Start of Stored data

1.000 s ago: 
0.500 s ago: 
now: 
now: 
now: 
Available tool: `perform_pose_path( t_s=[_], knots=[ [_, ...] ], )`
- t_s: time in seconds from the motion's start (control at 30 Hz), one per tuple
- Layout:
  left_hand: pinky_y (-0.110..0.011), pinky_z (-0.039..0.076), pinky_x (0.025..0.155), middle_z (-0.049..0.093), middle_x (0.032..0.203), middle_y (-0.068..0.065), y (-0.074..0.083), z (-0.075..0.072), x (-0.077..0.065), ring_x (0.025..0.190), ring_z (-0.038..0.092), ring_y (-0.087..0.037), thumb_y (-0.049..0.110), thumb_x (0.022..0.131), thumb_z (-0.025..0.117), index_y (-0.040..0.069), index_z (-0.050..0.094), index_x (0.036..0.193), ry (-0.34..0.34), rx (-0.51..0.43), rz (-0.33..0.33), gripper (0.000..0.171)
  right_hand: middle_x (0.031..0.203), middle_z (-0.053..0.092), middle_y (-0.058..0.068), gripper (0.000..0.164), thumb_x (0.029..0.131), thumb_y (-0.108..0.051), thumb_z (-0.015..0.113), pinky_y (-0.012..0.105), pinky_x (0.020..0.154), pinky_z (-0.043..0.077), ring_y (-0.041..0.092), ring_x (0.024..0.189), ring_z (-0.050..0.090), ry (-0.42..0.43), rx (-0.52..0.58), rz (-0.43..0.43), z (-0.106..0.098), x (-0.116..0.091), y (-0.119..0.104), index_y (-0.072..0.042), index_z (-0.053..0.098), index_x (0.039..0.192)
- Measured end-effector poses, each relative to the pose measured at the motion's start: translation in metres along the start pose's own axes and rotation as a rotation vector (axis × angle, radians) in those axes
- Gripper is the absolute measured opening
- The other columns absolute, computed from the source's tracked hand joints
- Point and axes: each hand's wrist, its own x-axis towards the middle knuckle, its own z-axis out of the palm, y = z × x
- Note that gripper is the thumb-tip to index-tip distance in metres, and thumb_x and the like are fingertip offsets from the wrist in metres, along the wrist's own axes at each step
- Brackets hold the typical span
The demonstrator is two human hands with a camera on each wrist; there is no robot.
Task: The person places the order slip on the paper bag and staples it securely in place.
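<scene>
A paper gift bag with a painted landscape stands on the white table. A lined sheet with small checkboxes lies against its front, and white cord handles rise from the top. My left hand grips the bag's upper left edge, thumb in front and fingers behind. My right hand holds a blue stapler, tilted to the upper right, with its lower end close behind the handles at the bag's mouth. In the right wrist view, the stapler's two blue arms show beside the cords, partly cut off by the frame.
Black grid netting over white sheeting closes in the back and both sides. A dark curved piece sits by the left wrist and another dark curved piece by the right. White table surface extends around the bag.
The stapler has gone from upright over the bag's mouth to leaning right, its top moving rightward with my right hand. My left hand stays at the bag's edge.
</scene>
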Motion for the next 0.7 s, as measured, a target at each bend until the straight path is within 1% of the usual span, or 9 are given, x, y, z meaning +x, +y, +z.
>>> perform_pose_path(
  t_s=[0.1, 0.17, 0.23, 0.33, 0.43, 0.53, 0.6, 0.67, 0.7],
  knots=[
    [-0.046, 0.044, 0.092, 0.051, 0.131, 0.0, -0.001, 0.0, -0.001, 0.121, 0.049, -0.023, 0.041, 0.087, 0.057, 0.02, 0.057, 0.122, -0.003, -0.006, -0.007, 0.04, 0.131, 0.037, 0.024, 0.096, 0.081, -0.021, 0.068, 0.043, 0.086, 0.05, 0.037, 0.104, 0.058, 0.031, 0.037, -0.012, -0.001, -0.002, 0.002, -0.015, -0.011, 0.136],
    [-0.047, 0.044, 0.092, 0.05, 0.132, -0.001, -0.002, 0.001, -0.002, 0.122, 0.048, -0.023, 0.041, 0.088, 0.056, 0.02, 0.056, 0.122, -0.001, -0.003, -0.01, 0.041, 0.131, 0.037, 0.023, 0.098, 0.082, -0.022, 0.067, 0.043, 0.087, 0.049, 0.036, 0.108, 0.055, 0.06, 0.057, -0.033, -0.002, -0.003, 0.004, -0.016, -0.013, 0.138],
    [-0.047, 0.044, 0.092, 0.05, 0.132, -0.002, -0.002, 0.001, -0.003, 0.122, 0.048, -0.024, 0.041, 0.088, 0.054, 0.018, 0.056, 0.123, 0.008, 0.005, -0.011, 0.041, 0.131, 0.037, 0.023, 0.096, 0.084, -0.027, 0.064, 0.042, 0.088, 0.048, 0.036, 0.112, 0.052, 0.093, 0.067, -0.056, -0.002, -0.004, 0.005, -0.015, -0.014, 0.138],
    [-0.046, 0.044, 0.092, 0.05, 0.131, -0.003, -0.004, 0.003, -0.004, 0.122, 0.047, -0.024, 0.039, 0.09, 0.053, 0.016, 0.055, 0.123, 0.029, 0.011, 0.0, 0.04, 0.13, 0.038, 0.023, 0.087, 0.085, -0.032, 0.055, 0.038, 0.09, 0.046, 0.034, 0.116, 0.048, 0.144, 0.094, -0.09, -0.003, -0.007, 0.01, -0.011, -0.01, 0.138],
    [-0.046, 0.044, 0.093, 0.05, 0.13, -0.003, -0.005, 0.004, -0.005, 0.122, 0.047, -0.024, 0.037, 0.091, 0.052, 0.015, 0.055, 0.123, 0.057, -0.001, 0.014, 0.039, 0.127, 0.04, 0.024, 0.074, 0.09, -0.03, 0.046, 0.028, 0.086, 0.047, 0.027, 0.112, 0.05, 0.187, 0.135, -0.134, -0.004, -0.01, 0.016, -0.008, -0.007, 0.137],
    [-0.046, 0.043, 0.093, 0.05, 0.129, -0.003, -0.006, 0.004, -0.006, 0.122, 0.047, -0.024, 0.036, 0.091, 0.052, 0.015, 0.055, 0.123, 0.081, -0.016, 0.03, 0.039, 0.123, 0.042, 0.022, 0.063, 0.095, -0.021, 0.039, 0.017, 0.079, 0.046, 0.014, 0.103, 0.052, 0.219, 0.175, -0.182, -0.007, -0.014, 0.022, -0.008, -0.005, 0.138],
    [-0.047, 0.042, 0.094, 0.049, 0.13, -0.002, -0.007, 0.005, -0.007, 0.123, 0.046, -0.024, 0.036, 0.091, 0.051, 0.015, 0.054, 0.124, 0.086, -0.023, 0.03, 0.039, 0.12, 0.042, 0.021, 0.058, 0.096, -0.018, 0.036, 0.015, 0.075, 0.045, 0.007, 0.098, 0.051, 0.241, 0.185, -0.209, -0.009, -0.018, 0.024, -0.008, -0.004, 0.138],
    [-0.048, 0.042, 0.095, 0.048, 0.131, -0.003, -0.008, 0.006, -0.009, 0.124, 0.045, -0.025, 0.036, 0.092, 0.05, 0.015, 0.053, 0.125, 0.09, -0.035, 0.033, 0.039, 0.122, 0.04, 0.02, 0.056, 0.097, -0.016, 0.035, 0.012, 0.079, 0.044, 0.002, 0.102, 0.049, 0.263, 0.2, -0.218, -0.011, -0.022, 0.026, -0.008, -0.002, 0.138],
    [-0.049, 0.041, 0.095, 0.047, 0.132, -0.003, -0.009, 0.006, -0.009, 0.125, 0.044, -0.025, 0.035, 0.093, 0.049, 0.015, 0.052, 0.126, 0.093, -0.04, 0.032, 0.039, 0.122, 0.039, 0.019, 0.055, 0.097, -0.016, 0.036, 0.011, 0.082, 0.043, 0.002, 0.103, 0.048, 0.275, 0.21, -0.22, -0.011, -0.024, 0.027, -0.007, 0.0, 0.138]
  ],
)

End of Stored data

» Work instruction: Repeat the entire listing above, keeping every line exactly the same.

» Answer below:
1.000 s ago: 
0.500 s ago: 
now: 
now: 
now: 
Available tool: `perform_pose_path( t_s=[_], knots=[ [_, ...] ], )`
- t_s: time in seconds from the motion's start (control at 30 Hz), one per tuple
- Layout:
  left_hand: pinky_y (-0.110..0.011), pinky_z (-0.039..0.076), pinky_x (0.025..0.155), middle_z (-0.049..0.093), middle_x (0.032..0.203), middle_y (-0.068..0.065), y (-0.074..0.083), z (-0.075..0.072), x (-0.077..0.065), ring_x (0.025..0.190), ring_z (-0.038..0.092), ring_y (-0.087..0.037), thumb_y (-0.049..0.110), thumb_x (0.022..0.131), thumb_z (-0.025..0.117), index_y (-0.040..0.069), index_z (-0.050..0.094), index_x (0.036..0.193), ry (-0.34..0.34), rx (-0.51..0.43), rz (-0.33..0.33), gripper (0.000..0.171)
  right_hand: middle_x (0.031..0.203), middle_z (-0.053..0.092), middle_y (-0.058..0.068), gripper (0.000..0.164), thumb_x (0.029..0.131), thumb_y (-0.108..0.051), thumb_z (-0.015..0.113), pinky_y (-0.012..0.105), pinky_x (0.020..0.154), pinky_z (-0.043..0.077), ring_y (-0.041..0.092), ring_x (0.024..0.189), ring_z (-0.050..0.090), ry (-0.42..0.43), rx (-0.52..0.58), rz (-0.43..0.43), z (-0.106..0.098), x (-0.116..0.091), y (-0.119..0.104), index_y (-0.072..0.042), index_z (-0.053..0.098), index_x (0.039..0.192)
- Measured end-effector poses, each relative to the pose measured at the motion's start: translation in metres along the start pose's own axes and rotation as a rotation vector (axis × angle, radians) in those axes
- Gripper is the absolute measured opening
- The other columns absolute, computed from the source's tracked hand joints
- Point and axes: each hand's wrist, its own x-axis towards the middle knuckle, its own z-axis out of the palm, y = z × x
- Note that gripper is the thumb-tip to index-tip distance in metres, and thumb_x and the like are fingertip offsets from the wrist in metres, along the wrist's own axes at each step
- Brackets hold the typical span
The demonstrator is two human hands with a camera on each wrist; there is no robot.
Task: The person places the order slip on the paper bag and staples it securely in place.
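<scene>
A paper gift bag with a painted landscape stands on the white table. A lined sheet with small checkboxes lies against its front, and white cord handles rise from the top. My left hand grips the bag's upper left edge, thumb in front and fingers behind. My right hand holds a blue stapler, tilted to the upper right, with its lower end close behind the handles at the bag's mouth. In the right wrist view, the stapler's two blue arms show beside the cords, partly cut off by the frame.
Black grid netting over white sheeting closes in the back and both sides. A dark curved piece sits by the left wrist and another dark curved piece by the right. White table surface extends around the bag.
The stapler has gone from upright over the bag's mouth to leaning right, its top moving rightward with my right hand. My left hand stays at the bag's edge.
</scene>
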Motion for the next 0.7 s, as measured, a target at each bend until the straight path is within 1% of the usual span, or 9 are given, x, y, z meaning +x, +y, +z.
>>> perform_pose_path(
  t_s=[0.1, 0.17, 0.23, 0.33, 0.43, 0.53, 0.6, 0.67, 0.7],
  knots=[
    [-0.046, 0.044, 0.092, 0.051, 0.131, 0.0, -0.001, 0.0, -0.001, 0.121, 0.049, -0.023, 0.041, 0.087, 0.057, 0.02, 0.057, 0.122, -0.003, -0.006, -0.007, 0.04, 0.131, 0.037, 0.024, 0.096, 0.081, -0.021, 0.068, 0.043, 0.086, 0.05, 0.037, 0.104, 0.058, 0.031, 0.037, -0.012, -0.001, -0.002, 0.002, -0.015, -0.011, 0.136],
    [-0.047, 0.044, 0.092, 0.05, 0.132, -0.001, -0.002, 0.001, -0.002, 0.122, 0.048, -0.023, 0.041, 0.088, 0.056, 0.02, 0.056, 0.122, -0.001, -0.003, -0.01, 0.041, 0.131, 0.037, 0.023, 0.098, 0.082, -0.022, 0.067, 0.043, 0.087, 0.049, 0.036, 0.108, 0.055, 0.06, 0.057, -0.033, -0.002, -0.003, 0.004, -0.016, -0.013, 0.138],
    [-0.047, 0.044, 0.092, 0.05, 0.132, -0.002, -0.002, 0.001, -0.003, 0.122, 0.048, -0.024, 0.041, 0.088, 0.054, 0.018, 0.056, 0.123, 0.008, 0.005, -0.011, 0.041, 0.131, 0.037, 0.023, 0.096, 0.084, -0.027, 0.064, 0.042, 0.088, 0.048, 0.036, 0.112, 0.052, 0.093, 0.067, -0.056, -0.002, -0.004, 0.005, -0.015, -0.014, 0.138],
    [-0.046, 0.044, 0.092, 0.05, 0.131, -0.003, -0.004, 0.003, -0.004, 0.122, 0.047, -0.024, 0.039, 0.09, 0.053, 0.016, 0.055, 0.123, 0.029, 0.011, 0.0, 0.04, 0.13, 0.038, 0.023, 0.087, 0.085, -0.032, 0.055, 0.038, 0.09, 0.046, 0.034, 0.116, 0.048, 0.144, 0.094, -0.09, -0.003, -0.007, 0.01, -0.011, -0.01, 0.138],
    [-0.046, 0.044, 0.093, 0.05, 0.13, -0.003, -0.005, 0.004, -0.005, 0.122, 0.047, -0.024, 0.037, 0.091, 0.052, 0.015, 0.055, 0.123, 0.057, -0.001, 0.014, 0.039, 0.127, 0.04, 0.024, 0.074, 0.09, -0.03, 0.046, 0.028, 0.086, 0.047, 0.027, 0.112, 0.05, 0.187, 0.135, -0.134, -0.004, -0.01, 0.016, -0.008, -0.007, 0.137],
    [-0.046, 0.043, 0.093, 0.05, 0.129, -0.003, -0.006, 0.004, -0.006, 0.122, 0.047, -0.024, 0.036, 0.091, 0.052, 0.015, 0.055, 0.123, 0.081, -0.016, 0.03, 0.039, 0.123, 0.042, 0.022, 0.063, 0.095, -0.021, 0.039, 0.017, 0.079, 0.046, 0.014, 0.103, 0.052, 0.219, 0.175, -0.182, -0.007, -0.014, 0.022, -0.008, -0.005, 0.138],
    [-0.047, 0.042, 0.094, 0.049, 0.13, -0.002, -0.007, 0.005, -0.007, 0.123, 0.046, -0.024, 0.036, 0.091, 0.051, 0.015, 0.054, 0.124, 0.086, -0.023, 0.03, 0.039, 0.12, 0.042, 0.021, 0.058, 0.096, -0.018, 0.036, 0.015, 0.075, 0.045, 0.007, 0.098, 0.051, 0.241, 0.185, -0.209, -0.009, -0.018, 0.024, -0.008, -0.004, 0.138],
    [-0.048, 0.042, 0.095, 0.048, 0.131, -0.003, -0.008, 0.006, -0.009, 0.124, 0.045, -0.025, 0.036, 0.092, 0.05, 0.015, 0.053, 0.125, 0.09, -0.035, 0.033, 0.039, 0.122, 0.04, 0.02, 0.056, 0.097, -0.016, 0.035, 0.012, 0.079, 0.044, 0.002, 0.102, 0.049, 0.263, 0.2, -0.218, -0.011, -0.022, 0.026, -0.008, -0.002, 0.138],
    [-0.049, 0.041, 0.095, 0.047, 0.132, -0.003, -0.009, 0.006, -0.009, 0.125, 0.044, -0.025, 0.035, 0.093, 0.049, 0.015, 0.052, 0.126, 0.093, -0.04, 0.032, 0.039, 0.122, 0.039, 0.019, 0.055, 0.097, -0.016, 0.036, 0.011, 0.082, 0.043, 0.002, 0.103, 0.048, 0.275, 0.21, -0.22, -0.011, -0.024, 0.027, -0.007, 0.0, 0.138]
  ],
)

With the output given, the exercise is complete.